**** Supplied information ****

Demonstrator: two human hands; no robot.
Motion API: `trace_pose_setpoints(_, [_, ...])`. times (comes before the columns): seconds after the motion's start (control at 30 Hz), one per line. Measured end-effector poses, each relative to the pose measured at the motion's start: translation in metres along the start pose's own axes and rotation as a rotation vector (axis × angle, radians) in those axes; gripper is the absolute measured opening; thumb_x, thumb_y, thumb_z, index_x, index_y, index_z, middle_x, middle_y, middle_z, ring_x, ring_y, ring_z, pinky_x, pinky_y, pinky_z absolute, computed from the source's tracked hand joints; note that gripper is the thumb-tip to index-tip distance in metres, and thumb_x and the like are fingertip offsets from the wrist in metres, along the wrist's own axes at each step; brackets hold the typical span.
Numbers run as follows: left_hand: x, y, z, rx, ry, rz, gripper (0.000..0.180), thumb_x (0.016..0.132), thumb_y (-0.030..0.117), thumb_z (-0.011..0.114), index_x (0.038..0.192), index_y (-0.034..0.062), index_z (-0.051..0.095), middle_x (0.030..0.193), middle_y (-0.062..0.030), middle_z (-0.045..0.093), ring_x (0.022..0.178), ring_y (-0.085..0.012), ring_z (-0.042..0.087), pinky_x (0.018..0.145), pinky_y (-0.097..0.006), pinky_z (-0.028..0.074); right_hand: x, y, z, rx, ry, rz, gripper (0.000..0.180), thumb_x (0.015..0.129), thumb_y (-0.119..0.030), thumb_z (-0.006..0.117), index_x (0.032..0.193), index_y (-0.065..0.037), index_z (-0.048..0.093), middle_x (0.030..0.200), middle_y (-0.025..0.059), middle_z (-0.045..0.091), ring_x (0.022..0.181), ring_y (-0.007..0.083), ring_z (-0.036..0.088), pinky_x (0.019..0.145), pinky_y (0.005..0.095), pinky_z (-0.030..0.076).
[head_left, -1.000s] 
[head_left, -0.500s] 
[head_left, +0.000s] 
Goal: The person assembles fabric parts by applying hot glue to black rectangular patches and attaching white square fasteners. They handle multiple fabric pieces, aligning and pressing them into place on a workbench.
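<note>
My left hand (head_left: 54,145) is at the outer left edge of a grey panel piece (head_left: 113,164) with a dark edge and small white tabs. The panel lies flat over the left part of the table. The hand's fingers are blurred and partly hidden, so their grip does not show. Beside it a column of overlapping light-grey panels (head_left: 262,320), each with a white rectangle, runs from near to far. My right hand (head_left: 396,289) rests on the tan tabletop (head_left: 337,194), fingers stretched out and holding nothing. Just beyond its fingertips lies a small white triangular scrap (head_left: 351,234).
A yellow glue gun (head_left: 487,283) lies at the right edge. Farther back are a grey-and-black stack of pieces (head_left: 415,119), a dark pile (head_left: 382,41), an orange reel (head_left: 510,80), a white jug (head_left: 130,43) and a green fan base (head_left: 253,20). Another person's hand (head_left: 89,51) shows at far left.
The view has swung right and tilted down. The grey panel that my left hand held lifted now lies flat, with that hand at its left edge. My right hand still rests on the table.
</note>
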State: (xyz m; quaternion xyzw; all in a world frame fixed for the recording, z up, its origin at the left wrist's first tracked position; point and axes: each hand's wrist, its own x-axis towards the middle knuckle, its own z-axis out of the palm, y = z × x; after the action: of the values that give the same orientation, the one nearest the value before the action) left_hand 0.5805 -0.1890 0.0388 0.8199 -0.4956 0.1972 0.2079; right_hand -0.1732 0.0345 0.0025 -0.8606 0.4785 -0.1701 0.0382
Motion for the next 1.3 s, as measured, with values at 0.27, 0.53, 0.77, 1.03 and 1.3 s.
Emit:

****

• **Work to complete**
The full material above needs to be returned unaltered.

• **Completed task**
Demonstrator: two human hands; no robot.
Motion API: `trace_pose_setpoints(_, [_, ...])`. times (comes before the columns): seconds after the motion's start (control at 30 Hz), one per line. Measured end-effector poses, each relative to the pose measured at the motion's start: translation in metres along the start pose's own axes and rotation as a rotation vector (axis × angle, radians) in those axes; gripper is the absolute measured opening; thumb_x, thumb_y, thumb_z, index_x, index_y, index_z, middle_x, middle_y, middle_z, ring_x, ring_y, ring_z, pinky_x, pinky_y, pinky_z absolute, computed from the source's tracked hand joints; note that gripper is the thumb-tip to index-tip distance in metres, and thumb_x and the like are fingertip offsets from the wrist in metres, along the wrist's own axes at each step; brackets hold the typical span.
Numbers run as follows: left_hand: x, y, z, rx, ry, rz, gripper (0.000..0.180), thumb_x (0.016..0.132), thumb_y (-0.030..0.117), thumb_z (-0.011..0.114), index_x (0.038..0.192), index_y (-0.034..0.062), index_z (-0.051..0.095), middle_x (0.030..0.193), middle_y (-0.062..0.030), middle_z (-0.045..0.093), ring_x (0.022..0.178), ring_y (-0.085..0.012), ring_z (-0.042..0.087), pinky_x (0.018..0.145), pinky_y (-0.097..0.006), pinky_z (-0.028..0.074); right_hand: x, y, z, rx, ry, rz, gripper (0.000..0.180), thumb_x (0.015..0.129), thumb_y (-0.119..0.030), thumb_z (-0.006..0.117), index_x (0.032..0.193), index_y (-0.065..0.037), index_z (-0.048..0.093), middle_x (0.030..0.200), middle_y (-0.025..0.059), middle_z (-0.045..0.091), ring_x (0.022..0.181), ring_y (-0.007..0.083), ring_z (-0.036..0.088), pinky_x (0.019..0.145), pinky_y (0.005..0.095), pinky_z (-0.030..0.076).
[head_left, -1.000s] 
[head_left, -0.500s] 
[head_left, +0.000s] 
Goal: The person assembles fabric parts by applying hot glue to black rectangular patches and attaching white square fasteners. They handle multiple fabric pieces, aligning and pressing them into place on a workbench.
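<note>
My left hand (head_left: 54,145) is at the outer left edge of a grey panel piece (head_left: 113,164) with a dark edge and small white tabs. The panel lies flat over the left part of the table. The hand's fingers are blurred and partly hidden, so their grip does not show. Beside it a column of overlapping light-grey panels (head_left: 262,320), each with a white rectangle, runs from near to far. My right hand (head_left: 396,289) rests on the tan tabletop (head_left: 337,194), fingers stretched out and holding nothing. Just beyond its fingertips lies a small white triangular scrap (head_left: 351,234).
A yellow glue gun (head_left: 487,283) lies at the right edge. Farther back are a grey-and-black stack of pieces (head_left: 415,119), a dark pile (head_left: 382,41), an orange reel (head_left: 510,80), a white jug (head_left: 130,43) and a green fan base (head_left: 253,20). Another person's hand (head_left: 89,51) shows at far left.
The view has swung right and tilted down. The grey panel that my left hand held lifted now lies flat, with that hand at its left edge. My right hand still rests on the table.
</note>
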State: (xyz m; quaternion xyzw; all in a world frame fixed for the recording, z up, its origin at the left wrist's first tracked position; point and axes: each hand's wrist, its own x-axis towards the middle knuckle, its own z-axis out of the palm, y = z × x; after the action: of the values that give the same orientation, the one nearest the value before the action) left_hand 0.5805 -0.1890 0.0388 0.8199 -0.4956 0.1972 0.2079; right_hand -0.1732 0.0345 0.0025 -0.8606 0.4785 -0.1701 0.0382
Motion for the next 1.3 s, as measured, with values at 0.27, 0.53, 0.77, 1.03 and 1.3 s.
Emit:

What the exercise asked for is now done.